◆ PROBLEM DETAILS: Transcribe word for word the lines below from the line with "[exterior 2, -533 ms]" through the line with "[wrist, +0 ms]", ends included.

◆ THE RECORDS:
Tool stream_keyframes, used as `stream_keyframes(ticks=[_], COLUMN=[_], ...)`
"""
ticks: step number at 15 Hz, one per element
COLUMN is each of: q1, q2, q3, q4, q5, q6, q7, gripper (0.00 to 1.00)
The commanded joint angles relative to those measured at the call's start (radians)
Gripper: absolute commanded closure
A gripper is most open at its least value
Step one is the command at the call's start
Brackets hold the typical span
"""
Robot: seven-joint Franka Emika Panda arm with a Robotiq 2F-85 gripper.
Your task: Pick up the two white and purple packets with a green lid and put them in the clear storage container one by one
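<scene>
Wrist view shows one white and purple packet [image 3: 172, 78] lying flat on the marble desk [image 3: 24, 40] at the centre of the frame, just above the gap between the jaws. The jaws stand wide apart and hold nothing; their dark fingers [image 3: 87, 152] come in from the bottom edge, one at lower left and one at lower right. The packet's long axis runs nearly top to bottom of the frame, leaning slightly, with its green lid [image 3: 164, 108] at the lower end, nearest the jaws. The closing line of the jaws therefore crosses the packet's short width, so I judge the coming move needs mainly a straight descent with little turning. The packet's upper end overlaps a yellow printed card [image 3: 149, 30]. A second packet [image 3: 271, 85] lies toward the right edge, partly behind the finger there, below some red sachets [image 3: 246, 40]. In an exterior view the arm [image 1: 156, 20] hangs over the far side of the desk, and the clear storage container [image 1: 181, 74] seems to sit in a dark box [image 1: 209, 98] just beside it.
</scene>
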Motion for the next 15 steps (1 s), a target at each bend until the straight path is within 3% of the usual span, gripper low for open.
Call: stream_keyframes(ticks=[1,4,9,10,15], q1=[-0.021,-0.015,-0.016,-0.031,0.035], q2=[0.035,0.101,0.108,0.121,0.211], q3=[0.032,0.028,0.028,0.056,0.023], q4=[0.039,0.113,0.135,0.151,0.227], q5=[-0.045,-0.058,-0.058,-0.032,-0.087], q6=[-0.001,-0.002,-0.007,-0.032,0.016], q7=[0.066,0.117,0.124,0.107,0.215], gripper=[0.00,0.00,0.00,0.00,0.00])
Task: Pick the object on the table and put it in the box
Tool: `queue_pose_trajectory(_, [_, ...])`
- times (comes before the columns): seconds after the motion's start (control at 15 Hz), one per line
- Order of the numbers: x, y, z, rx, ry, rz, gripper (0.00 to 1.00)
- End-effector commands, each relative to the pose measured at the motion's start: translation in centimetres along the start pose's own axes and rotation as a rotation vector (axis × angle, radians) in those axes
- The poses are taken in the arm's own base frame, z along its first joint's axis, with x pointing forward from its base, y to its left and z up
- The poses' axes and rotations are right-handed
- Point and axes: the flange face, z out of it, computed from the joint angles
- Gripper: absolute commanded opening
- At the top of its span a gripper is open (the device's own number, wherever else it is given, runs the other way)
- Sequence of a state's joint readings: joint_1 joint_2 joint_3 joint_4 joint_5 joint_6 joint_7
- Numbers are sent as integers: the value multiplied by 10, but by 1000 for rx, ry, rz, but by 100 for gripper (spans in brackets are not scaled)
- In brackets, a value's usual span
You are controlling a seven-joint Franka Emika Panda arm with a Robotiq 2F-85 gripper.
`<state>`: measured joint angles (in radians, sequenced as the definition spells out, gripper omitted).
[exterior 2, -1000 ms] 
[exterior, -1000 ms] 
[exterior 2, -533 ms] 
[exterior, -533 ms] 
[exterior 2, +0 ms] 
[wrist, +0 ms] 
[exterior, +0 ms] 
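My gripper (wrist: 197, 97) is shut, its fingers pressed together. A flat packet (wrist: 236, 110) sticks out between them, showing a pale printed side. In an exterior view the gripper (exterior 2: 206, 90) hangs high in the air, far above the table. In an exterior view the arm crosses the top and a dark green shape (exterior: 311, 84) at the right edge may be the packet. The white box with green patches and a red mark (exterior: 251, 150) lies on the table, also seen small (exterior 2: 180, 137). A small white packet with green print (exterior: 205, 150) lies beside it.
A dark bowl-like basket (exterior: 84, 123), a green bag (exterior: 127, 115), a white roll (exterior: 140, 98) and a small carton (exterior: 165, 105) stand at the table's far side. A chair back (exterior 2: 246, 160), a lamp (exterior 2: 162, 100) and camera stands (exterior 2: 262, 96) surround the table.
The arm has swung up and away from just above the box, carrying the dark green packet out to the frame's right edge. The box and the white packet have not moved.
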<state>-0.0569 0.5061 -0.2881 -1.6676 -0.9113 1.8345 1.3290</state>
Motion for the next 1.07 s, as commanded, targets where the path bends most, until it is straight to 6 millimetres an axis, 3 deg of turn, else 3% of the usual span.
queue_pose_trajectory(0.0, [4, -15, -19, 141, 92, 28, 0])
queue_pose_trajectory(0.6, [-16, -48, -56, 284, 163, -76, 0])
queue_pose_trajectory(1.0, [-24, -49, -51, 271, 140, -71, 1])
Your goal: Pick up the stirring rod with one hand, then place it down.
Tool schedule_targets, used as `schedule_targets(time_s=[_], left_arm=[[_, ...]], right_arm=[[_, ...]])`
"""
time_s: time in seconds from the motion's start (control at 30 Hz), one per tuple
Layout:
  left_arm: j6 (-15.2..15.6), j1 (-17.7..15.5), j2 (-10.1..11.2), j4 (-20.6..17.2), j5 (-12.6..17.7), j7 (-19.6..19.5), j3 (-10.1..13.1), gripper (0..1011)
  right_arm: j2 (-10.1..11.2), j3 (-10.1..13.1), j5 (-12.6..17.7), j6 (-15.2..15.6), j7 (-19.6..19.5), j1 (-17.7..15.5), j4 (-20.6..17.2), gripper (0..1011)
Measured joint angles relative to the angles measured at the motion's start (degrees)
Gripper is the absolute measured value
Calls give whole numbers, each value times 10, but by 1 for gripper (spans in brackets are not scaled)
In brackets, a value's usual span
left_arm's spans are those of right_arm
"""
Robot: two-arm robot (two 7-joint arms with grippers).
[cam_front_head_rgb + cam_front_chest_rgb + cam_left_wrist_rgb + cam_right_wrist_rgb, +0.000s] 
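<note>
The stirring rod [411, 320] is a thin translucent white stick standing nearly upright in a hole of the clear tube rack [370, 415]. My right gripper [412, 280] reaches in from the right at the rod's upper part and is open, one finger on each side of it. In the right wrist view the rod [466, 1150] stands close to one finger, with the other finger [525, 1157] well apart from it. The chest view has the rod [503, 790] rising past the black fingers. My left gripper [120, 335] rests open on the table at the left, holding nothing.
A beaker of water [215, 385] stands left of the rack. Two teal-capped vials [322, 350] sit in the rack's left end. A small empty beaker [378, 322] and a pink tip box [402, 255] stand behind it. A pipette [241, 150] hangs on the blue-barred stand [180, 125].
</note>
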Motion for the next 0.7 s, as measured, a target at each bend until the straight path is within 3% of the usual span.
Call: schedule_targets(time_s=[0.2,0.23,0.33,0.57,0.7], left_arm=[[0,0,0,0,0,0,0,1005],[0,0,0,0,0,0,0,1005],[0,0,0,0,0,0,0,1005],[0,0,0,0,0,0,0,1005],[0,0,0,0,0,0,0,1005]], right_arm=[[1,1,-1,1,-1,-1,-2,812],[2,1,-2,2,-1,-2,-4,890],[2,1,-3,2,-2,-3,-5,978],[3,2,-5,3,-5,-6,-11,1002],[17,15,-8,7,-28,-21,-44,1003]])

◆ FINISHED EXERCISE:
[exterior 2, -533 ms] 
[exterior, -533 ms] 
[exterior 2, +0 ms] 
[wrist, +0 ms] 

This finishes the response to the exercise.